Visas humanitaires: la Cour de Justice européenne devra trancher

Le conseil du contentieux des étrangers a saisi, dans une nouvelle affaire qu'il avait à juger, la Cour de Justice de l'Union européenne d'une question préjudicielle sur la délivrance des visas humanitaires dans un pays étranger. La décision est attendue d'ici 3 à 4 mois. Elle pourrait faire jurisprudence.

Contrairement à ce qu'il avait ordonné le 20 octobre dans l'affaire des visas pour la famille syrienne d'Alep, le conseil du contentieux n'a pas exigé cette fois de l'Etat qu'il délivre un visa humanitaire depuis l'étranger, préférant, avant de se prononcer, poser une question à la Cour de Justice de l'Union européenne. La décision est attendue d'ici 3 à 4 mois. Le conseil était réuni cette fois en collège bilingue, composé de magistrats néerlandophones et francophones alors que le 20 octobre, il était réuni en collège unilingue francophone.

Le gouvernement fédéral persiste à refuser d'exécuter un arrêt de la Cour d'appel de Bruxelles qui l'a condamné mercredi, sous peine d'astreintes, à respecter la décision du conseil du contentieux du 20 octobre dernier, l'obligeant à délivrer des visas humanitaires à une famille syrienne d'Alep. Les avocats de la famille feront valoir les astreintes (4.000 euros par jour) dès la semaine prochaine.

Le gouvernement étudie depuis vendredi les options juridiques sur la table. La procédure devrait se poursuivre devant le juge des saisies, dans l'attente d'un arrêt du conseil d'Etat en sa qualité de cassation administrative. Parmi les options possibles figure la consignation des astreintes. Le secrétaire d'Etat à l'Asile et la Migration Theo Francken a indiqué jeudi qu'il introduira par ailleurs un pourvoi en cassation contre la décision de la Cour d'appel.

Vers une jurisprudence?

La décision de la Cour de Justice européenne pourrait faire jurisprudence. Si elle a une base réglementaire européenne, la politique des visas humanitaires est très différente d'un pays à l'autre.
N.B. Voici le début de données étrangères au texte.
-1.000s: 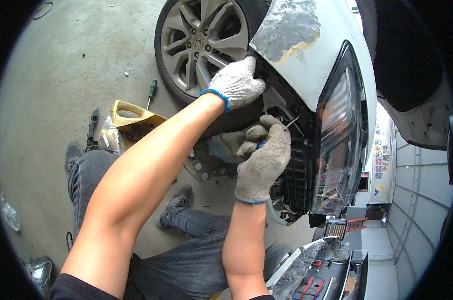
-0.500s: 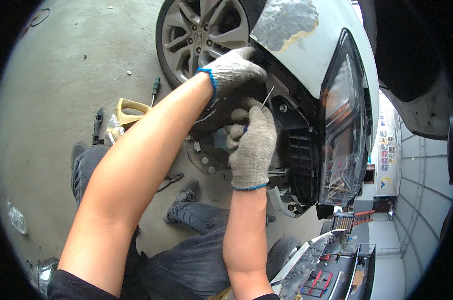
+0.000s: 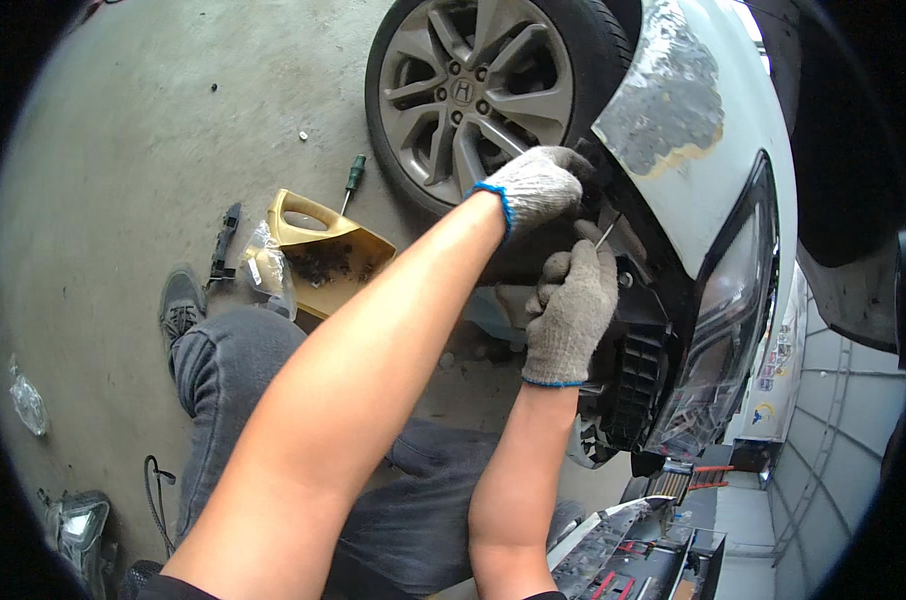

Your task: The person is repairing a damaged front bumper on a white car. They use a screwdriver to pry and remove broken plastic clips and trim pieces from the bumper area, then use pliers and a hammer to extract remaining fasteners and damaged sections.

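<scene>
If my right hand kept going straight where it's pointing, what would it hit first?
Probably the black strip along the edge of the fender: the thin metal tool in your right hand slants up and right toward it. Depth is hard to judge, and your left hand sits close beside that line.

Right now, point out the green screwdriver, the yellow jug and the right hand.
Green screwdriver [image 3: 355, 176], head view: handle.
Yellow jug [image 3: 325, 298], head view: lower wall.
Right hand [image 3: 575, 312], head view: gloved back.

A maker's badge sits in the middle of the car wheel. Far right of the wheel and lower down, a white banner has little colored pictures and a yellow and blue mark; writing there is too small to read
</scene>
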`<state>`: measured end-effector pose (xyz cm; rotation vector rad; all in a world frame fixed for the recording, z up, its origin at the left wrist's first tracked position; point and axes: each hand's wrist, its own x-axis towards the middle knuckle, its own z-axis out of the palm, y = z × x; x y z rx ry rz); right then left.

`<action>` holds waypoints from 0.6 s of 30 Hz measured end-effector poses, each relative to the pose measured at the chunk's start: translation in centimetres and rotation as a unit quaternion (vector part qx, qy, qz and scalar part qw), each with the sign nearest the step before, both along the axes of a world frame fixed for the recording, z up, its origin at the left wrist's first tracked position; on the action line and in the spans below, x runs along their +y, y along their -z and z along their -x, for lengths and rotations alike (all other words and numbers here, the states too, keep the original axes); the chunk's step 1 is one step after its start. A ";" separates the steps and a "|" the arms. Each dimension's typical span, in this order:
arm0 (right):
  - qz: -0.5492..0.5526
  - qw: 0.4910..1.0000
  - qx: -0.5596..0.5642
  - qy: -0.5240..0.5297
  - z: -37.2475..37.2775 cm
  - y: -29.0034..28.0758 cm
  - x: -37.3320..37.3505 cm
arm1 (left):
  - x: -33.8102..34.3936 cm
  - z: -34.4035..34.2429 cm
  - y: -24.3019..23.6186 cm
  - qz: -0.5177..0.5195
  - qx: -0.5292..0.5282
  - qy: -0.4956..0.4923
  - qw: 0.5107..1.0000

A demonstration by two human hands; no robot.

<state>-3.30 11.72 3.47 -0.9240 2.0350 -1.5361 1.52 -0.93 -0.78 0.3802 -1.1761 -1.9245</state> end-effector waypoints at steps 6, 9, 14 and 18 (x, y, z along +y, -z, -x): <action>-0.018 0.999 0.024 0.015 -0.4 0.3 -0.1 | 0.0 0.9 0.8 -0.020 0.002 -0.062 0.998; -0.006 1.000 0.014 -0.001 0.2 0.1 0.3 | -0.4 1.3 1.0 0.009 0.006 -0.043 0.999; -0.018 0.995 0.088 -0.044 0.2 0.2 0.4 | -0.2 3.5 1.8 -0.002 0.001 -0.121 0.993; -0.023 0.994 0.095 -0.052 0.8 0.4 0.7 | 0.6 4.1 1.8 -0.029 -0.011 -0.121 0.992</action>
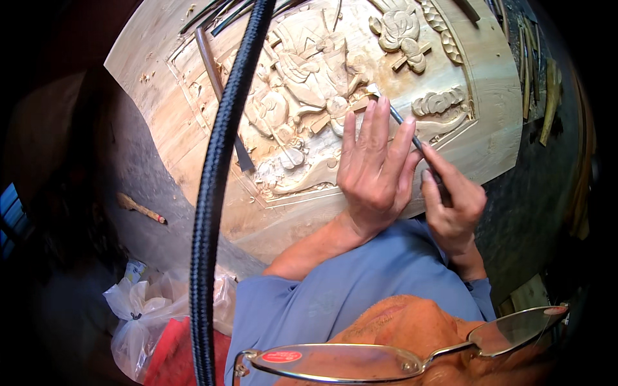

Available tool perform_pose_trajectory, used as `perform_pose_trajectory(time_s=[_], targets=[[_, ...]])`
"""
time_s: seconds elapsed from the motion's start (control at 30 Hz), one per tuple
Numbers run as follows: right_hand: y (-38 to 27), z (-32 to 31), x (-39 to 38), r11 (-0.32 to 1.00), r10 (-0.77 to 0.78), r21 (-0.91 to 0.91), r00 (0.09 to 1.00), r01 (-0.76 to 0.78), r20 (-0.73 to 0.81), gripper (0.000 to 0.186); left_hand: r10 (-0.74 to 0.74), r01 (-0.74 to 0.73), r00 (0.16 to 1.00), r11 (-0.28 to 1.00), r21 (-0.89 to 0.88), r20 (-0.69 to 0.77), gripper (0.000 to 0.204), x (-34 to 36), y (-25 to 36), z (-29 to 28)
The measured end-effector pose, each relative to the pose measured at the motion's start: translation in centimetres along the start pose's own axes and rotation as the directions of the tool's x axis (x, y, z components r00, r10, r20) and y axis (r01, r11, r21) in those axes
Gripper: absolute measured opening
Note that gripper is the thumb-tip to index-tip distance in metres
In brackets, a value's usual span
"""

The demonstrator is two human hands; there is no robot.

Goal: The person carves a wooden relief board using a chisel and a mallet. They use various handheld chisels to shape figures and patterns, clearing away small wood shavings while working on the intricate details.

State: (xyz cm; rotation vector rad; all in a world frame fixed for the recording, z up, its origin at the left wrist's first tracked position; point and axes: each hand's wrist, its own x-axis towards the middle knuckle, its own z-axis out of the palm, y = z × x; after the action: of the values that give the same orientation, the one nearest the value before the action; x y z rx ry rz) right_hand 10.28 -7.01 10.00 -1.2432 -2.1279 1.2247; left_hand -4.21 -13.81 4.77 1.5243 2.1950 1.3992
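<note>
A pale wooden panel (161,116) with relief carving fills the upper middle. My right hand (454,202) grips a narrow dark chisel (421,151), whose pale tip reaches into the carving beside a raised block. My left hand (373,167) has its fingers stretched out over the panel and against the chisel's shaft near the tip; whether they press on it is hard to tell. A mallet-like tool with a flat dark blade (243,154) and wooden handle lies diagonally on the panel's left part, partly behind a cord.
A black braided cord (215,193) crosses the view vertically. More tools (528,71) lie along the panel's back and right edges. A short stick (141,207) rests at left on grey ground. A plastic bag (145,302) and red cloth (164,357) sit at lower left.
</note>
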Motion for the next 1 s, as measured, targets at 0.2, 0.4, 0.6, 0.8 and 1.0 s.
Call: perform_pose_trajectory(time_s=[0.2,0.4,0.6,0.8,1.0], targets=[[-0.8,-2.2,2.3,0.833,0.364,0.440,0.931,-0.335,0.020,0.040,0.069,-0.067,0.993,0.997,0.026,-0.092,0.036,0.4,0.4,-1.4],[3.4,-3.9,2.0,0.947,-0.320,-0.058,0.945,0.316,-0.070,0.041,0.068,-0.069,0.994,0.998,-0.011,-0.090,0.036,0.3,0.4,-1.0],[4.0,-2.1,1.0,0.897,-0.409,-0.174,0.912,0.407,0.024,0.055,0.046,-0.051,0.998,0.987,0.153,0.034,0.053,0.7,0.8,0.0],[2.8,-1.4,0.8,0.893,-0.401,-0.213,0.916,0.396,0.022,0.061,0.035,-0.047,0.998,0.972,0.229,0.058,0.056,0.6,0.5,0.3],[1.4,-2.0,0.8,0.874,-0.397,-0.283,0.917,0.394,0.050,0.060,0.039,-0.049,0.998,0.971,0.233,0.050,0.057,0.9,1.0,-0.3]])
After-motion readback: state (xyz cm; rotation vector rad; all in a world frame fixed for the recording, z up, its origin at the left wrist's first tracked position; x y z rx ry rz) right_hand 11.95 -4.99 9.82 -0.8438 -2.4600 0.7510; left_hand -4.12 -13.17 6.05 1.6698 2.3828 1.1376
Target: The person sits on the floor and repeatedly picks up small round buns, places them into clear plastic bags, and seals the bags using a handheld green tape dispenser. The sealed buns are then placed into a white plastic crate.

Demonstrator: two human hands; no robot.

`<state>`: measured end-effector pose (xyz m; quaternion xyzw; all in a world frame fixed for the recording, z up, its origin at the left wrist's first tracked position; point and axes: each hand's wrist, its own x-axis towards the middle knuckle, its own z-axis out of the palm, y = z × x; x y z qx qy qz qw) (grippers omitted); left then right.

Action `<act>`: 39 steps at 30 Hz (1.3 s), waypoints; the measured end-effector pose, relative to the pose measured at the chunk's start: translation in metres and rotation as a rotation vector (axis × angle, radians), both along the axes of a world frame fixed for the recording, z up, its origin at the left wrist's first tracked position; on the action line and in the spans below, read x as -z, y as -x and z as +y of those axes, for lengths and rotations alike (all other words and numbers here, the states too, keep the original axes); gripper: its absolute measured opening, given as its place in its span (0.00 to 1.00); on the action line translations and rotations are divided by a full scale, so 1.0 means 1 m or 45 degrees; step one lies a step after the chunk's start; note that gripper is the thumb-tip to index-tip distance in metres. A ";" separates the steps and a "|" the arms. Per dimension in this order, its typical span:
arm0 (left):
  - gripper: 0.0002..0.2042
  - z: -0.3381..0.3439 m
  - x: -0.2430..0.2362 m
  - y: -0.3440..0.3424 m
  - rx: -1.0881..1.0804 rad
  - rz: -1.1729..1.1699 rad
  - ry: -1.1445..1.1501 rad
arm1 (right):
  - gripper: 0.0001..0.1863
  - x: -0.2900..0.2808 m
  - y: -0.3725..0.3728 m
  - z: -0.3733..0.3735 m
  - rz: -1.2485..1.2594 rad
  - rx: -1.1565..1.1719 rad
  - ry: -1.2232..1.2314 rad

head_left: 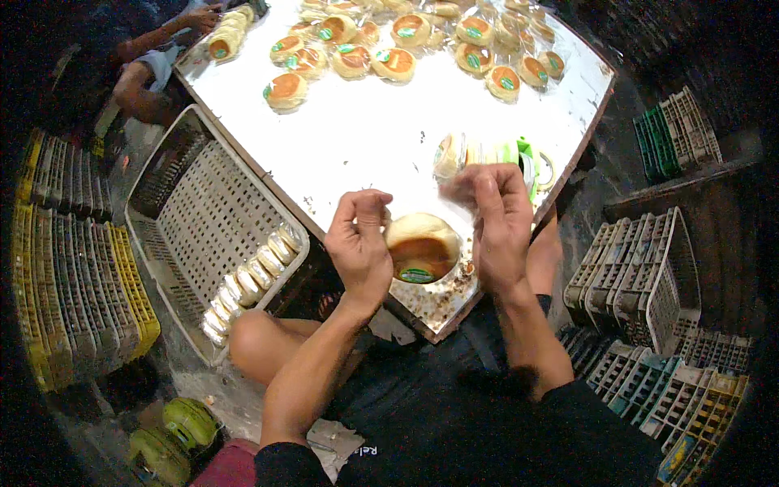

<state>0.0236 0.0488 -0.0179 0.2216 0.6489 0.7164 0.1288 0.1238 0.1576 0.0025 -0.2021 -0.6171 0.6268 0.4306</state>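
A round bun (422, 239) with a browned top and a green label lies on the near corner of the white table (357, 138), between my hands. My left hand (361, 243) is beside its left edge, fingers curled in and thumb against them. Just past the bun's right edge is my right hand (501, 223), also curled closed, its fingertips blurred. Whatever either hand pinches is too small or too clear to make out. Beyond the right hand, a row of buns (448, 154) sits against a green tape dispenser (523, 154).
Several bagged buns (394, 65) lie across the table's far side. A plastic crate (203, 187) at the left holds a row of wrapped buns (251, 280). Another person's arm (166, 32) reaches in at the upper left. Crates stand stacked at left (81, 284) and right (629, 276).
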 end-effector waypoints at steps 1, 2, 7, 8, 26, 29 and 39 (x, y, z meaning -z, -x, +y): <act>0.15 -0.002 -0.005 0.003 0.127 -0.033 0.106 | 0.08 -0.002 0.002 -0.011 0.141 -0.034 0.137; 0.14 -0.005 -0.007 0.007 0.264 -0.076 0.218 | 0.08 -0.002 0.002 -0.021 0.270 -0.059 0.279; 0.22 -0.009 -0.001 -0.024 -0.100 0.762 -0.247 | 0.08 -0.019 0.002 -0.037 0.249 -0.104 0.396; 0.19 -0.010 -0.014 -0.037 0.045 0.542 -0.121 | 0.08 -0.015 -0.003 -0.035 0.199 -0.107 0.321; 0.21 -0.035 -0.008 0.022 0.437 -0.075 -0.168 | 0.13 -0.003 0.008 -0.048 -0.391 -0.106 -0.443; 0.29 -0.037 -0.014 0.015 0.382 -0.146 -0.060 | 0.12 -0.005 0.007 -0.036 -0.468 -0.082 -0.775; 0.09 -0.037 0.002 0.004 0.090 0.059 0.067 | 0.04 0.021 0.009 -0.041 -0.281 -0.040 -0.250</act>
Dans un communiqué, le conseil du contentieux a rappelé vendredi que ses "juges doivent trancher en toute objectivité, et tenir compte en même temps de la situation de l'étranger, qui se trouve parfois dans une position extrêmement vulnérable, et de la défense de l'administration, qui doit mettre en pratique la politique gouvernementale menée dans ce cadre".

Contestation politique

Le refus de Theo Francken d'exécuter la décision de la Cour d'appel de Bruxelles, amplifié par une campagne de la N-VA s'en prenant aux juges "déconnectés de la réalité" a suscité une vive polémique sur le respect de l'Etat de droit et la séparation des pouvoirs en Belgique. Après avoir mis en garde face à la tentation d'évoluer vers un "gouvernement des juges", le président de la N-VA a nié vendredi soir avoir porté atteinte à la séparation des pouvoirs. Il s'en est alors pris à un "magistrat, un francophone membre du Conseil du contentieux des étrangers", qualifiant sa décision - pourtant prise en collège - d'"irréaliste, incorrecte et contraire à la loi". M. De Wever a également averti que si le Conseil d'Etat devait persister sur la même voie de la délivrance de visas humanitaires à l'étranger, ce serait "un problème politique majeur".

La N-VA conteste que le conseil du contentieux puisse invoquer la convention européenne des droits de l'Homme, inapplicable au Moyen Orient. La demande de la famille syrienne a été formulée à l'ambassade de Belgique à Beyrouth puisque la Belgique n'a pas de représentation en Syrie.

Le conseil du contentieux avait justifié sa décision du 20 octobre en soulignant les manquements dans les motivations de l'Office des étrangers qui appuyaient son refus de délivrer les visas. L'octroi des visas humanitaires relève de la politique discrétionnaire du gouvernement. Il doit cependant se fonder sur des critères permettant de cerner tant la politique gouvernementale que l'intérêt du demandeur, a rappelé le conseil du contentieux.